Now assume that ##s(n) = s(m)##. Then ##n\cup \{n\} = m\cup \{m\}##. If ##n\neq m##, then we have that ##n\in m## and ##m\in n##. But since ##n## is inductive, it follows that ##m\subseteq n##. So it follows from ##n\in m## that ##n\in n##. We now show that this is impossible for any ##n\in \mathbb{N}##. To do this, we take ##X## to be the set of all ##n\in \mathbb{N}## such that ##n\notin n##. Clearly, ##\emptyset \in X##. Now assume that ##n\notin n##. If ##n\cup \{n\} \in n\cup \{n\}##, then either ##n\cup \{n\}\in n## or ##n\cup \{n\} = n##. We show that both are impossible:
a) If ##n\cup \{n\} \in n##, then by transitivity of ##n## follows that ##n\cup \{n\}\subseteq n##. Then ##n\in n## which was against the assumption.
b) If ##n\cup \{n\} = n##, then ##n\in n##, which from the assumption was again impossible.
So we have prove that if ##n\in X##, then so is ##n\cup \{n\}##. So ##X## is inductive. But then ##X=\mathbb{N}##.

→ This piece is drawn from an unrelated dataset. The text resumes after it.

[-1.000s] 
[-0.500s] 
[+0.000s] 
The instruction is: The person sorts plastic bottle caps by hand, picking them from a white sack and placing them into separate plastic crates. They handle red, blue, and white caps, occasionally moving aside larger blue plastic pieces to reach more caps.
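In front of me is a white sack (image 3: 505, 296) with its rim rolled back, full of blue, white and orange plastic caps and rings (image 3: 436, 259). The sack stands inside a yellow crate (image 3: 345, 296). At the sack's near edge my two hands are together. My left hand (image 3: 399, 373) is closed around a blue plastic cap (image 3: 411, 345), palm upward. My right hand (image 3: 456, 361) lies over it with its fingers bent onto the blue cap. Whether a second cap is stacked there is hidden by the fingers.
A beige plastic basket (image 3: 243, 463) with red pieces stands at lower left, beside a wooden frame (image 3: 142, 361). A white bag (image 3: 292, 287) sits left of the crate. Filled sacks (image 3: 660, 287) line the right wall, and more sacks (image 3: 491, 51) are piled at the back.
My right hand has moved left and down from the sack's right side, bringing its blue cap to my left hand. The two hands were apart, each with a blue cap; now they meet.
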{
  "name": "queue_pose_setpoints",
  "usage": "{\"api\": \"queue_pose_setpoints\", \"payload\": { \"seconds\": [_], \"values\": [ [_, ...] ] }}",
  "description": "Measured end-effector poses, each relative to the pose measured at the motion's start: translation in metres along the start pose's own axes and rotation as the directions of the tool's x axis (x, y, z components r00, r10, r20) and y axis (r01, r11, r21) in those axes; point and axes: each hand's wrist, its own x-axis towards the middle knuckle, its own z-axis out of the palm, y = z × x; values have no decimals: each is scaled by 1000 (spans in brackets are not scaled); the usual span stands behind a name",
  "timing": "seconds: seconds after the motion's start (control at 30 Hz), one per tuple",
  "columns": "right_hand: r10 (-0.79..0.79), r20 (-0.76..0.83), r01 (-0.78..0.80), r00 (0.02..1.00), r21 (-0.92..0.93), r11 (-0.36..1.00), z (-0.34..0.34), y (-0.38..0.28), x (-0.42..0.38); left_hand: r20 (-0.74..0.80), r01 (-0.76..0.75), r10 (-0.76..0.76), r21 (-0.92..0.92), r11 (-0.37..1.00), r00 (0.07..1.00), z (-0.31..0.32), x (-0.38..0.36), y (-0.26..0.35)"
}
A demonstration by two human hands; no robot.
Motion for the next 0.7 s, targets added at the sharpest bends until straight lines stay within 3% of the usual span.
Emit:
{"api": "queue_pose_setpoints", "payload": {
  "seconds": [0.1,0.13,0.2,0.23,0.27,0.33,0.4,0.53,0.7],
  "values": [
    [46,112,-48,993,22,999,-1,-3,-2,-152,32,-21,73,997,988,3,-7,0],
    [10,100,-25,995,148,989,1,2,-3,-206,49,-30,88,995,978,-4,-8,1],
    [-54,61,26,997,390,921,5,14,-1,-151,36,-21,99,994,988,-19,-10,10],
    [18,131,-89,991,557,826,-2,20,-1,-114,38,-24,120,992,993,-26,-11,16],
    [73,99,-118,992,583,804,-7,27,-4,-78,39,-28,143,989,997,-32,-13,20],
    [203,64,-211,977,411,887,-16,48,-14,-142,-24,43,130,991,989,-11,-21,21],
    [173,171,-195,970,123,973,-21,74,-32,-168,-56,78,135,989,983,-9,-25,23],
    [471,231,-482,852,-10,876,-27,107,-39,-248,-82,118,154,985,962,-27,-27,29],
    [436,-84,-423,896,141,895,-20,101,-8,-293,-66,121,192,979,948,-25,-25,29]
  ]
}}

3) Assume that ##G\in \mathbb{N}##. Assume that ##0\in G## and that from ##g\in G## follows that ##s(g)\in G##. Then ##G=\mathbb{N}##.
This follows immediately since ##G## is inductive and ##\mathbb{N}## is the smallest inductive set.

== What is a natural number ==
We have now exhibited two definitions of natural numbers: one as a set that satisfies the Peano axioms, and the other a very weird explicit construction in terms of sets. This last definition is very weird, we had things like ##1 = \{\emptyset\}##. But surely the number ##1## is something different?

This is a philosophical issue. What exactly is the nature of the number ##1## (or any other number) is unknown and debatable. All mathematicians care about is what properties the natural numbers have. It seems very agreeable to say that the natural numbers (whatever they are) should satisfy the Peano axioms. So what mathematicians do is not worry about what natural numbers are exactly, but rather construct a model that behaves exactly like the natural numbers. The benefit of that is we don’t need anything extra outside of set theory in order to talk about natural numbers.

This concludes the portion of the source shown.